Размер шрифта
-
+

Грубиянские годы: биография. Том I - стр. 38

– Мой друг, – с досадой перебил его фискал, – вашему поэтичному сыну – прежде, чем всё это исполнится, – предстоит раскусить несколько твердых орешков, ведь наследником-то является он.

Тут нотариус со слезами радости на глазах шагнул к обделенному наследством фискалу и потянул на себя его неподатливую руку, говоря:

– Поверьте, посланец радости и евангелист, я сделаю всё, чтобы получить это наследство, всё, чего вы потребовали («Чего вы от меня хотите?» – прошипел в этот момент Кнолль, отдергивая руку): ибо я буду делать это ради людей (продолжил Вальт, обведя глазами всех прочих), которые, со своей стороны, сделали для меня еще больше; может, и ради брата, если он еще жив. Разве условия не очень просты, и разве не прекрасно последнее из них – требующее, чтобы я стал пастором? – Как же добр этот ван дер Кабель! Почему он так добр к нам? Я живо помню его, но раньше мне казалось, что он меня недолюбливает. Но я, кажется, читал ему свои длинностишия. Так разве могут наши мысли о людях быть слишком хорошими?

Вульт засмеялся и сказал:

– Едва ли!

Вальт совершенно по-дурацки, стыдясь себя, подошел к Шомакеру со словами:

– Не исключено, что я обязан этим завещанием именно поэтическому искусству – а уж знанием поэтического искусства я определенно обязан своему учителю, который пусть простит мне недавние неприятные минуты!

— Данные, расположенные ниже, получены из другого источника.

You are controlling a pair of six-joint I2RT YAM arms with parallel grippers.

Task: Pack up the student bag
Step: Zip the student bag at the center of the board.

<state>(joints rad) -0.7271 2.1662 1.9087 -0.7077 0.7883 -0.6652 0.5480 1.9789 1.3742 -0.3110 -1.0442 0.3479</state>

– Забудем же, – откликнулся тот, – что вы только что даже не назвали меня господином учителем, чего требуют обычные правила вежливости. Но теперь пусть царит радость! – Что же касается вашего господина брата, о котором вы вспомнили, то он все еще жив и даже процветает. Некий бойкий господин ван дер Харниш не так давно заверял меня в этом, но потом втянул в непозволительную болтовню о вашем семействе, из-за чего я так же мало заслуживаю вашего прощения, как вы – моего!

Тут нотариус крикнул на всю комнату, что его брат, оказывается, жив.

– Упомянутый господин встретил вашего братца в рудных горах, в городке Эльтерляйн, – сказал Шомакер.

– О Господи, тогда он наверняка появится здесь еще сегодня или, на худой конец, завтра, дорогие родители! – восторженно крикнул Вальт.

– Пусть только попробует! – возмутился шультгейс. – Я этого бродягу на порог не пущу: скорее сам подрежу ему ноги косой и заставлю насмерть подавиться диким яблочком!

Но Готвальт уже шагнул к Гольдине, которая, как он видел, заплакала, и сказал:

– О, я знаю, о чем вы думаете, моя хорошая. – После чего тихо прибавил: – О счастье вашего друга.

– Так оно и есть, клянусь Господом! – ответила девушка и подняла на него еще более восторженные глаза.

Мать не смогла удержаться от короткого замечания: что ее душа уже очень часто обманывалась подобными слухами о возвращении славного дитятки; после чего обратилась к раздосадованному фискалу и принялась дружелюбно расспрашивать его обо всех неприятных клаузулах, содержащихся в завещании. Но пфальцграфа настолько раздражал этот праздник радости (оплаченный, как он считал, его собственной наследственной долей), что в конце концов он поспешно поднялся с места, потребовал, от имени чиновника ратуши, полагающуюся в таких случаях пошлину и лишил ликующих мужчин надежды разделить с ним праздничный ужин: потому что, как он выразился, он лучше поужинает напротив, у трактирщика, который задолжал приличную сумму еще его отцу, из-за чего пфальцграф уже много лет – всякий раз, когда приезжает по судебным делам в это село, – старается побольше съесть и выпить в счет старого долга, чтобы таким образом мало-помалу ликвидировать задолженность.